Self-evidently, this is not an ideal situation for any health care service. Apart from the failure to provide enough information, the bias toward termination of pregnancy in the event of abnormality detection is another controversy in AND procedure. It is generally conceded by the medical profession that the primary aim of antenatal diagnosis is the detection, and subsequent abortion, of abnormal fetuses. Because of the procedural risks to the fetus and the lack of effective methods of fetal therapy for most malformations, antenatal diagnosis is a rational activity only if abortion is seen as an acceptable alternative . However, this kind of approach to prenatal diagnosis may be considered not only unfair, but also rather unethical, by some people.
In order to describe the feelings of parents who are pushed to have a termination, one needs to have experienced it. But it is not too hard to comprehend the difficulty for parents who decide not to terminate a pregnancy with a diagnosed fetal abnormality-they must face, as well as the distress of coping with a handicapped child, the mental and emotional struggle of defending their decision before health professionals . In an ideal ANT procedure, health care professionals are expected to strengthen their role as providers of support to the families for whom they care. They should provide moral support and practical help both to those who terminate fetuses at risk of malformation or disease and to those who choose not to do so. Furthermore, ANT providers in this field are expected to prevent any possibility that financial considerations might affect clinical behaviour. Angus Clarke, a clinical geneticist, makes a distinction between giving advice-a prescriptive activity, often subtly authoritarian when applied to the field of personal reproductive decisions-and the informing, supportive, and 'enabling' process of counselling . And he adds: "We do not tell people what to do but support them in reaching decisions, with the consequences of which they then have to live for the rest of their lives. We may have to inform clients about the disadvantages of their preferred course of action so that they can examine all options (such as a permanently handicapped child, or permanent remorse at a termination), but, when the decision is genuinely their own, the parents are much more likely to be able to live with it" .
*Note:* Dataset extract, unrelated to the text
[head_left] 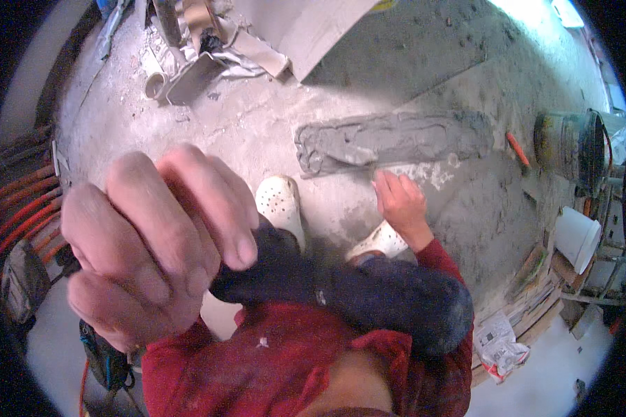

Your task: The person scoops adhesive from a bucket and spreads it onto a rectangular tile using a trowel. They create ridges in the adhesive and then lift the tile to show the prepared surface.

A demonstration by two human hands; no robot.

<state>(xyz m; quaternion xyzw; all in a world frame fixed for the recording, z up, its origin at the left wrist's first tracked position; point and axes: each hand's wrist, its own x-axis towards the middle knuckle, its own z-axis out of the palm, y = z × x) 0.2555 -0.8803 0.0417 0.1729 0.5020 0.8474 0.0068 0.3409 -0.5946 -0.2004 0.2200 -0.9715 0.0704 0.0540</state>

Another counselling issue related to ANT is that of directiveness. It has been argued that pre-test counselling should be non-directive since it is counsellee and not the counsellor whose entire future life may be affected by decisions made at the sessions. However, those present at the Third European Meeting on Psycho-social Aspects of Genetics (1992) voted by a narrow majority that non-directive genetic counselling was not achievable in practice. This is partly due to the fact that counsellors come to sessions with their own views about what they think they would do in the situation or what they think a responsible person should do. These views may be held consciously or unconsciously but they will influence the counsellors' choice of words in describing conditions, tests and probabilities, their facial expression, body language, and the order in which things are explained and the amount of time spent on different topics. For this reason non-directive counselling is thought to be an unattainable ideal. It is not because of a personal failure on the part of the genetic counsellor but as a direct result of the structure of the encounter between counsellor and client . Clarke argues that the counsellor's conscious or even unconscious motives are irrelevant; the offer and acceptance of genetic counselling has already set up a likely chain of events in everyone's mind .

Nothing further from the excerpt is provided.